There is a fair chance that the data set in consideration has high dimensionality, meaning that it has a lot of features. The problem associated with this is the ability to generalize. This is why efforts from every corner are put in to reduce the dimensionality of the data. With those areas being identified which need to undergo reduction in dimensionality, annotated samples of the same are made to make it easy for further analysis. Well, not just this, tasks such as classification, visualization, modelling, etc. also see a smooth workflow.
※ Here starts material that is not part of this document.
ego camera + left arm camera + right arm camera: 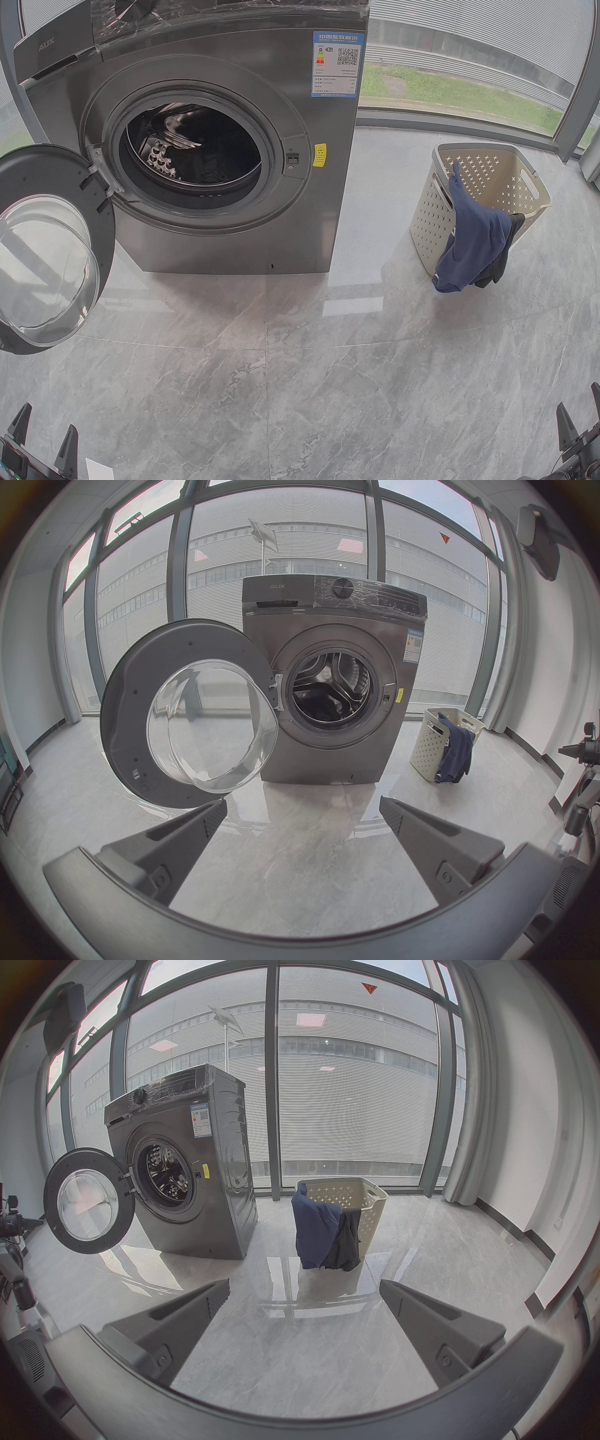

Though this isn’t for the first time that such algorithms and methodologies have been put in place. This has been doing rounds for quite some time now but with big data increasing exponentially, analysing it is not just time consuming but also complicated. This led to the invention of ANNs – Artificial Neural Networks. Artificial Neural Networks are one of the greatest innovations that the world has seen on the technical front. Artificial neural networks are made up of billions of artificial neurons. Their task is to extract meaningful information from the dataset provided. In simple terms, Artificial Neural Networks are models that are equipped with a well-defined architecture of many interconnected artificial neurons and are designed to simulate how the human brain works when it comes to analysing and processing data. Artificial Neural Networks have seen numerous applications so far and that one application which sets it apart is the way it is capable enough of classifying big data into different categories based on its features.
When Reza was asked his views on the same, he started off by mentioning how much we rely on ANNs in our day-to-day life. He quoted the examples of Alexa, Siri and Google Translate saying how they are trained to be able to understand what the person is saying. However, he also mentioned how all the features possessed aren’t equally significant. He supported his statement by giving an example of a specific type of ANN called an “autoencoder”. This cannot tell where the features are located and also which features are more critical than the rest, he added. Running the model repeatedly doesn’t serve the purpose as this too, is time consuming.
Reza and his team aim to come take their algorithm to a next level altogether. They plan on to add a new cost function to the network. With this feature, it is possible to provide the exact location of the features. For this, they incorporated an OCR – Optical Character Recognition experiment. This team of researchers trained their machine learning model to convert images of both typed as well as handwritten text into machine encoded text. They made use of digital physical documents for this experiment. This model, on being trained for OCR, holds the potential to tell which features among all are important and must be put into priority. They claim that their machine learning tool would cater to bigger datasets as well, thereby resulting in an improved data analysis.
As of now, the algorithm that this group of researchers have come up with stands the potential to deal with one-dimensional data samples only. However, the team is willing to extend its capabilities to the extent that it will be possible to deal with even more complex unstructured data. The team is ready to face all the challenges that might come their way and explore this algorithm to the farthest level possible. They would also be working in the area of generalizing their method. The reason for doing this is to provide a unified framework to produce other machine learning methods. Ultimately, the objective that still remains is to extract features by dealing with a smaller set of specifications.